#### Records from a data source
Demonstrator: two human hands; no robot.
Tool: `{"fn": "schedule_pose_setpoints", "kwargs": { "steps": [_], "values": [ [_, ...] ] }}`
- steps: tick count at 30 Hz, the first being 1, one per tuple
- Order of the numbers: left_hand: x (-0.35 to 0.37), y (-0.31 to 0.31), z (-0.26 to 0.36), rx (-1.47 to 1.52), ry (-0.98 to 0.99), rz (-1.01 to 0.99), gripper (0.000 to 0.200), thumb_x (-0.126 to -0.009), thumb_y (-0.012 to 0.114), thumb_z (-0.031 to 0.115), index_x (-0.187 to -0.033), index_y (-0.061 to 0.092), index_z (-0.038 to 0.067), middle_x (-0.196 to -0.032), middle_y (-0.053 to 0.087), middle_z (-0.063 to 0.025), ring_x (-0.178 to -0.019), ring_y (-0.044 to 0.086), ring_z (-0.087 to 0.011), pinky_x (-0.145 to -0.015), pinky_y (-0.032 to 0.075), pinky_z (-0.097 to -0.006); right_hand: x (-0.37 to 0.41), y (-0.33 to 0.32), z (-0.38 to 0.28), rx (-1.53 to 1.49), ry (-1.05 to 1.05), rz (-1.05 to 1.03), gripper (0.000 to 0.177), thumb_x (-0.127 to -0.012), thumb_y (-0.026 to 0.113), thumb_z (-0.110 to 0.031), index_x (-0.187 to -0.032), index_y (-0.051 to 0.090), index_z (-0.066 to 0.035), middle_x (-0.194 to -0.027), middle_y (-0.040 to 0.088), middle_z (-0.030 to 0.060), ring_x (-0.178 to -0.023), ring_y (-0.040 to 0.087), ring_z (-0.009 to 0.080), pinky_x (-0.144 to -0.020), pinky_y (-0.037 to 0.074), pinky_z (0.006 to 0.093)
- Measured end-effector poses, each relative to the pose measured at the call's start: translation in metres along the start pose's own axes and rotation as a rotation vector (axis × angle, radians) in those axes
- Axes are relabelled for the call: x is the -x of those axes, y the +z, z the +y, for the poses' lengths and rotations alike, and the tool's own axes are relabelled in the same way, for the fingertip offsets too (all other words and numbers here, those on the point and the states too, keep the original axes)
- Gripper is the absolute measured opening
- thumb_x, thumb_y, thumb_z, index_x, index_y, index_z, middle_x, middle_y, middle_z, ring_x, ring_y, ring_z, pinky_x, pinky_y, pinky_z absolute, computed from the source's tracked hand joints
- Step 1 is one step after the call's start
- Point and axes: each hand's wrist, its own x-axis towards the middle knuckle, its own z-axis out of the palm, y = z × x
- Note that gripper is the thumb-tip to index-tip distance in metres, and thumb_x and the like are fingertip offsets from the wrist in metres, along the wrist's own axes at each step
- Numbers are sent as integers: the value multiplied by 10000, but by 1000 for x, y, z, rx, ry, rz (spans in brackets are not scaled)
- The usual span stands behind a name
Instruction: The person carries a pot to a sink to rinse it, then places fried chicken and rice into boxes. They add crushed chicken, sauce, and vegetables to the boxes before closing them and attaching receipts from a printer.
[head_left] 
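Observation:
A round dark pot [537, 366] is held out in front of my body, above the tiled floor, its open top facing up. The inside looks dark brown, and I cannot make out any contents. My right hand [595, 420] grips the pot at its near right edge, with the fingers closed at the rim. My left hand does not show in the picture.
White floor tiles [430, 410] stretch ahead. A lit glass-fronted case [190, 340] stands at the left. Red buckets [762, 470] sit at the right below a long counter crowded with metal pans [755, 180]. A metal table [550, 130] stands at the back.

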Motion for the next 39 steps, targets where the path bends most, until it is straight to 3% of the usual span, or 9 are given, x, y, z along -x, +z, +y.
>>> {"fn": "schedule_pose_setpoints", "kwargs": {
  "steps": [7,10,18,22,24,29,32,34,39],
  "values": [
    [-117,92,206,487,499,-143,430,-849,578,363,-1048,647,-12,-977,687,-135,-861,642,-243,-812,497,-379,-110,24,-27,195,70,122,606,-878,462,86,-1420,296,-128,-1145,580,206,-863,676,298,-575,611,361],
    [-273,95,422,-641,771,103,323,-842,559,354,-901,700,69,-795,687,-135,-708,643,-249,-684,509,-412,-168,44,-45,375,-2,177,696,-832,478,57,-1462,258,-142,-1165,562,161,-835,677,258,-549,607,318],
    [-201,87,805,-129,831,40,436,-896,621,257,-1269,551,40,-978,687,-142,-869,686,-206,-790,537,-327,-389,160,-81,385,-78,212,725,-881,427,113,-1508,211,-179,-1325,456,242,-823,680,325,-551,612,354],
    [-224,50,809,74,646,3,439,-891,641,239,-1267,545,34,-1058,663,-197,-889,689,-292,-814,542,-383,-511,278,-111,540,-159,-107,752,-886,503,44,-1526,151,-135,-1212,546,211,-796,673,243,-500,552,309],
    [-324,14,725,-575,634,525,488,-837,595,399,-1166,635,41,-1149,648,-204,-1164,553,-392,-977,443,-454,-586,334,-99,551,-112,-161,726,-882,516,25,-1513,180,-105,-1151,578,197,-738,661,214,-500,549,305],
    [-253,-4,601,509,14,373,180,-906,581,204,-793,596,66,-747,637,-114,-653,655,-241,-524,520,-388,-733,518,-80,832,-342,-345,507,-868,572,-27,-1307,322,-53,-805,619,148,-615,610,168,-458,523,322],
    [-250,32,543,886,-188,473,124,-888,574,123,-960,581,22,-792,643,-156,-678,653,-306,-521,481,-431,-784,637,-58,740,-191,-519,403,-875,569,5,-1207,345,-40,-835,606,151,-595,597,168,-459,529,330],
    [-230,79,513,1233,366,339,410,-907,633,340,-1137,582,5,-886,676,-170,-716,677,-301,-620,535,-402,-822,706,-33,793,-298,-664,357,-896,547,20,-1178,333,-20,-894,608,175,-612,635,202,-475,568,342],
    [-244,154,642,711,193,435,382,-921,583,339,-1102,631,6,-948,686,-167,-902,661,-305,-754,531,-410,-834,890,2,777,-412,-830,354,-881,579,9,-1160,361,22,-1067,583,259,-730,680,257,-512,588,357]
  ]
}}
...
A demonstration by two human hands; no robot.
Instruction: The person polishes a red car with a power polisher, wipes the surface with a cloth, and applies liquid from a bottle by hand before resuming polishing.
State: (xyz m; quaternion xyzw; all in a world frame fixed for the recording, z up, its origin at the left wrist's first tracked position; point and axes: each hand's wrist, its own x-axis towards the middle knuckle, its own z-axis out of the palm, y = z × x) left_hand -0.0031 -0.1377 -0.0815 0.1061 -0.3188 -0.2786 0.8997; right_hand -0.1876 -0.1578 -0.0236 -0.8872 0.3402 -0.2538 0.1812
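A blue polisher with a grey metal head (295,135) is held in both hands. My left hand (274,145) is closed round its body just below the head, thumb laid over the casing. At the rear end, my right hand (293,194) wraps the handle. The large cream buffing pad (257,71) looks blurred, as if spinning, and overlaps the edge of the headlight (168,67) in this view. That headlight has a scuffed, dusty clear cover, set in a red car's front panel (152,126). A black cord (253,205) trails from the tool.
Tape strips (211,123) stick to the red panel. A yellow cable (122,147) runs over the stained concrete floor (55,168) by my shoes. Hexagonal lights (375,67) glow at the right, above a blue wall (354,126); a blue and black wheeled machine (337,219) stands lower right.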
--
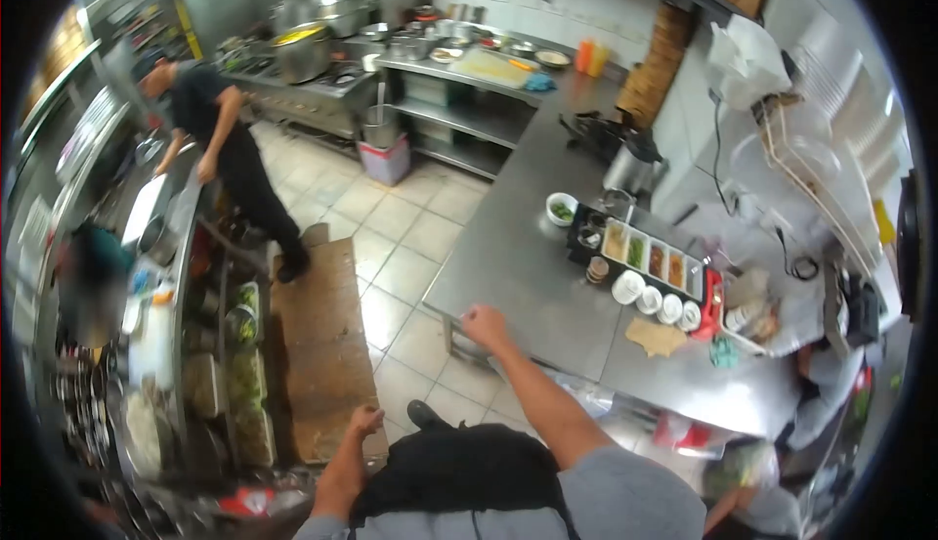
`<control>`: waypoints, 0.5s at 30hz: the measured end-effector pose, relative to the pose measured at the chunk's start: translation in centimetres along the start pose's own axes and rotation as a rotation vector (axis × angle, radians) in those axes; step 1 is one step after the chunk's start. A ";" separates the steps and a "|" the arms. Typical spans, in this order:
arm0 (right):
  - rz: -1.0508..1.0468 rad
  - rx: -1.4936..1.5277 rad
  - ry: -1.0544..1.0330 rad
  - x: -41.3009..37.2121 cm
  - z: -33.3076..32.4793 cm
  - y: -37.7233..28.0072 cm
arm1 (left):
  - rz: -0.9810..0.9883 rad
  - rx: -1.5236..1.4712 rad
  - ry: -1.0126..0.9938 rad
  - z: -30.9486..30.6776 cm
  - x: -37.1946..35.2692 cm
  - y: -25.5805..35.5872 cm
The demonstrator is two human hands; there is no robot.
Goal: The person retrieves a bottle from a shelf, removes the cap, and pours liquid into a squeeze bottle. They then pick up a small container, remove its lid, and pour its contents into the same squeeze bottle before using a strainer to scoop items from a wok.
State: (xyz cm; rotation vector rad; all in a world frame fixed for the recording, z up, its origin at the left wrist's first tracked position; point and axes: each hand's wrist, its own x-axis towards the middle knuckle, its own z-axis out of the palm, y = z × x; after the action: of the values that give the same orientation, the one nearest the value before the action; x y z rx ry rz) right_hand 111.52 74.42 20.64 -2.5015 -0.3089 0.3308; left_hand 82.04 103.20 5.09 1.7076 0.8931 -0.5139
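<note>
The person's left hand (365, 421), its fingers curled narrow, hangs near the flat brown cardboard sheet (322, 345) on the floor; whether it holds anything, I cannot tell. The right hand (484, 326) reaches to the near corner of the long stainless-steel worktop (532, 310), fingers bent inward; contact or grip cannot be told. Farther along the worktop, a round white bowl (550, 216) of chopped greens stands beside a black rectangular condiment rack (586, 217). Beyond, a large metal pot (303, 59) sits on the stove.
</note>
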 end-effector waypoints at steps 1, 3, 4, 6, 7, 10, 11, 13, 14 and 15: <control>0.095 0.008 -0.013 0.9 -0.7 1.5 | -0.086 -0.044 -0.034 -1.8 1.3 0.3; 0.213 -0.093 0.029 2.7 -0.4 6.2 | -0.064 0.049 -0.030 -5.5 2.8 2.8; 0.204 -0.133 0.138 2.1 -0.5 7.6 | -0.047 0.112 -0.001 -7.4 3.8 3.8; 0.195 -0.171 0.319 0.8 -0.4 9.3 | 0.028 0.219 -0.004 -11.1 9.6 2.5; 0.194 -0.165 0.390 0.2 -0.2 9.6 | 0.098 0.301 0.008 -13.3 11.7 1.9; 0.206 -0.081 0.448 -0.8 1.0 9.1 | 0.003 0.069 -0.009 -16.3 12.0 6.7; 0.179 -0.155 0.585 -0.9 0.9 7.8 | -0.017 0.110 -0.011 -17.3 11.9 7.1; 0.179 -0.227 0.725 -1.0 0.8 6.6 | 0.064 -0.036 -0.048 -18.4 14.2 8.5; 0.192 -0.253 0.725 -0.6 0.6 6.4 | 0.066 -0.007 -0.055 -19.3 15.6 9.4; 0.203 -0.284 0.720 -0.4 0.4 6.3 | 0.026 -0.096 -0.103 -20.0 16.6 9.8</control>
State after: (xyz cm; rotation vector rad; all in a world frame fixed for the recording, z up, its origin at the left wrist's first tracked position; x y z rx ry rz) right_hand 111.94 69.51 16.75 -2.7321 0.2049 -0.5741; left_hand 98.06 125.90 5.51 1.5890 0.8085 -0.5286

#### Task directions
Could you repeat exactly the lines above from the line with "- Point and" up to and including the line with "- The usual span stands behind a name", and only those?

#### Response
- Point and axes: each hand's wrist, its own x-axis towards the middle knuckle, its own z-axis out of the palm, y = z × x
- Note that gripper is the thumb-tip to index-tip distance in metres, and thumb_x and the like are fingertip offsets from the wrist in metres, along the wrist's own axes at each step
- Numbers are sent as integers: the value multiplied by 10000, but by 1000 for x, y, z, rx, ry, rz (spans in brackets are not scaled)
- The usual span stands behind a name

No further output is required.